The 2014 survey showed continued declines in alcohol use by all grades. Nine percent of 8th graders, 23.5 percent of 10th graders, and 37.4 percent of 12th graders reported past-month use of alcohol, which was significantly lower than in 2009, when rates were 14.9 percent, 30.4 percent, and 43.5 percent, respectively. There was also a significant five-year drop in binge drinking (five or more drinks in a row in the previous 2 weeks) by seniors: 19.4 percent reported binge drinking in 2014, whereas 31.5 percent had reported the practice at its peak in 1998.
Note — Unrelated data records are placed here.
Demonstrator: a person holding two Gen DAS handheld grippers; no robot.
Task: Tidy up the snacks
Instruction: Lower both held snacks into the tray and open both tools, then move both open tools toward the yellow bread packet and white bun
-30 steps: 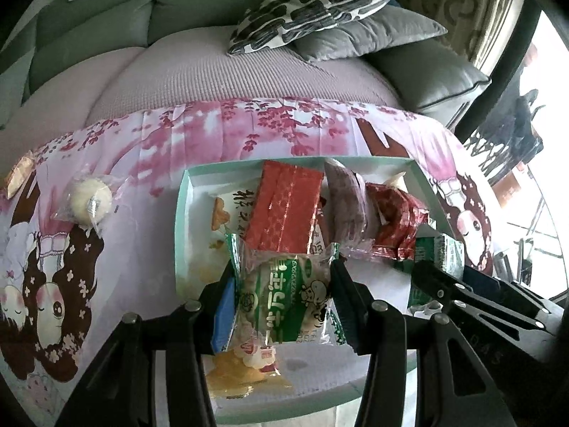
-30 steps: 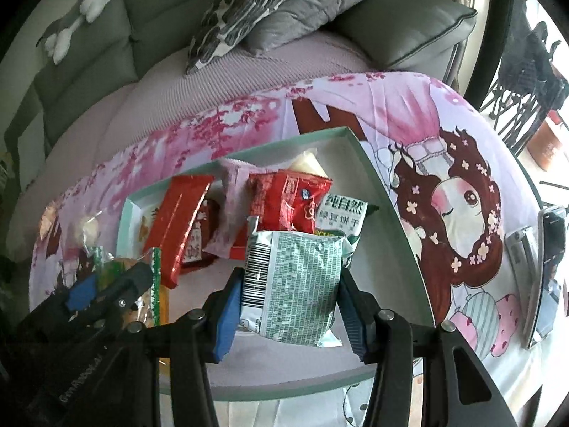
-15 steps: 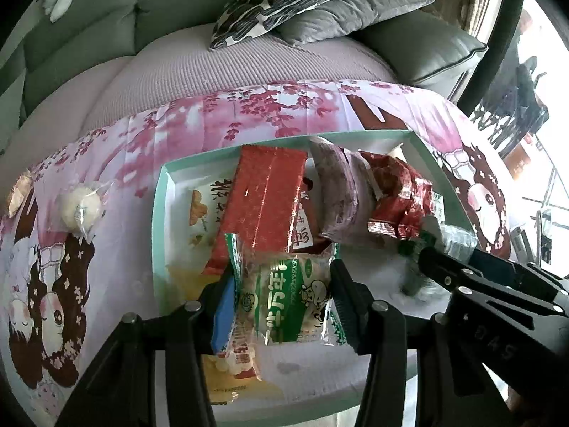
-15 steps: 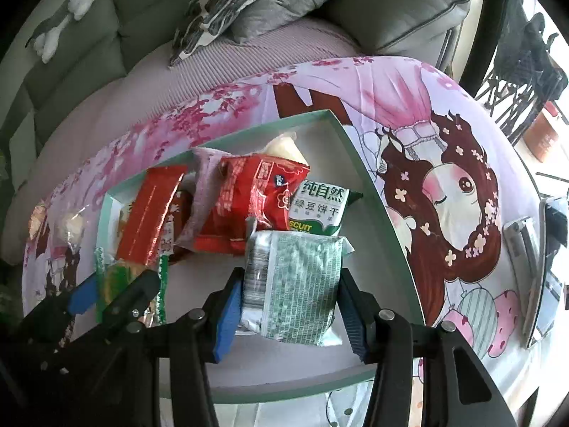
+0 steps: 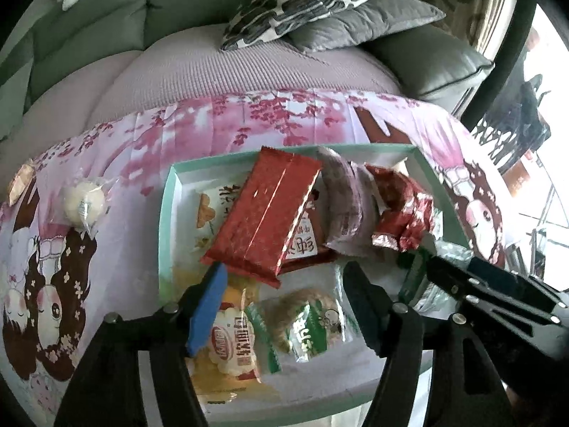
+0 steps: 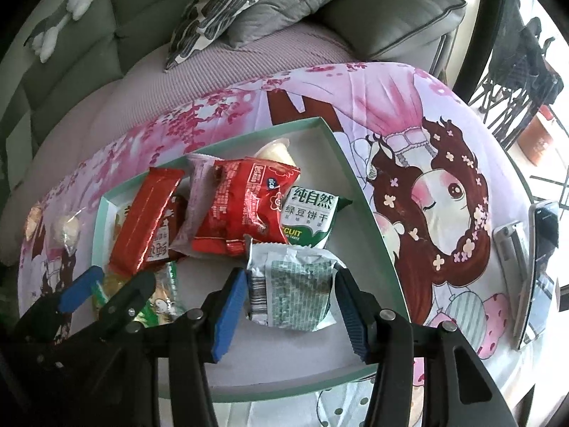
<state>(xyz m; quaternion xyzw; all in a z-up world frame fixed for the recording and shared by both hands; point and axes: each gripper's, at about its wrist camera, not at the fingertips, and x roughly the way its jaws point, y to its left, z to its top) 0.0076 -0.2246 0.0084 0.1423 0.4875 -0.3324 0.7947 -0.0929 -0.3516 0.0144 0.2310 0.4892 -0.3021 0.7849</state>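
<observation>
A mint-green tray (image 5: 167, 213) (image 6: 359, 192) holds several snack packets. My left gripper (image 5: 284, 306) is open above a green-and-white packet (image 5: 306, 323) that lies flat in the tray beside a yellow packet (image 5: 231, 341). A red bar wrapper (image 5: 263, 210) lies just beyond. My right gripper (image 6: 290, 306) is open with a silver-green packet (image 6: 291, 288) lying between its fingers on the tray. A red packet (image 6: 245, 206) and a green biscuit packet (image 6: 309, 217) lie behind it.
A wrapped round white snack (image 5: 83, 203) lies on the pink tablecloth left of the tray. Two phones (image 6: 537, 249) lie at the table's right edge. A grey sofa with cushions (image 6: 249, 3) stands behind the table.
Both grippers have opened. The green-and-white packet has dropped flat into the tray from the left gripper, and the silver-green packet rests on the tray between the right fingers.
</observation>
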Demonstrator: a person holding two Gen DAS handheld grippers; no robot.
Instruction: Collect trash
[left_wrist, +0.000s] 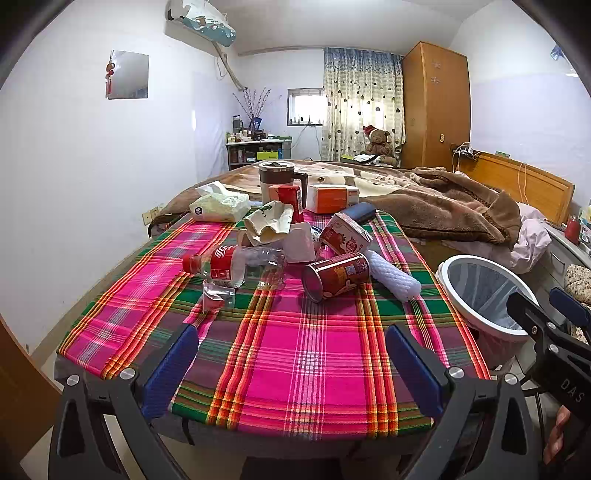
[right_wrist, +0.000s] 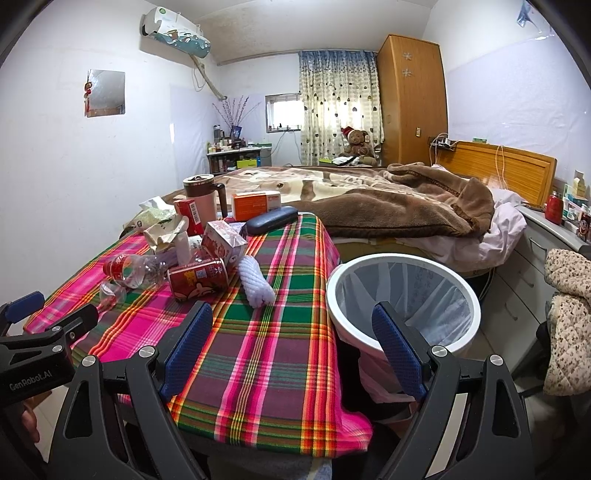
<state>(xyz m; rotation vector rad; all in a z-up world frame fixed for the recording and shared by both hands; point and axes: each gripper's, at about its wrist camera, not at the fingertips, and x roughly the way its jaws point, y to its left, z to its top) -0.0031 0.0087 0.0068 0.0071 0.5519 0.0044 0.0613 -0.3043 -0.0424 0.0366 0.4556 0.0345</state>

Cigarette smoking by youth continues to drop and is currently at its lowest rate in the survey’s history. Only 1.4 percent of 8th graders reported smoking every day in 2014, compared to 2.7 percent in 2009; 3.2 percent of 10th graders reported smoking daily, compared to 4.4 percent in 2013 and 6.3 percent in 2009; and 6.7 percent of high school seniors reported smoking daily in 2014, down from 8.5 percent in 2013 and 11.2 percent in 2009. In 1997, at its peak, nearly a quarter of seniors were daily smokers.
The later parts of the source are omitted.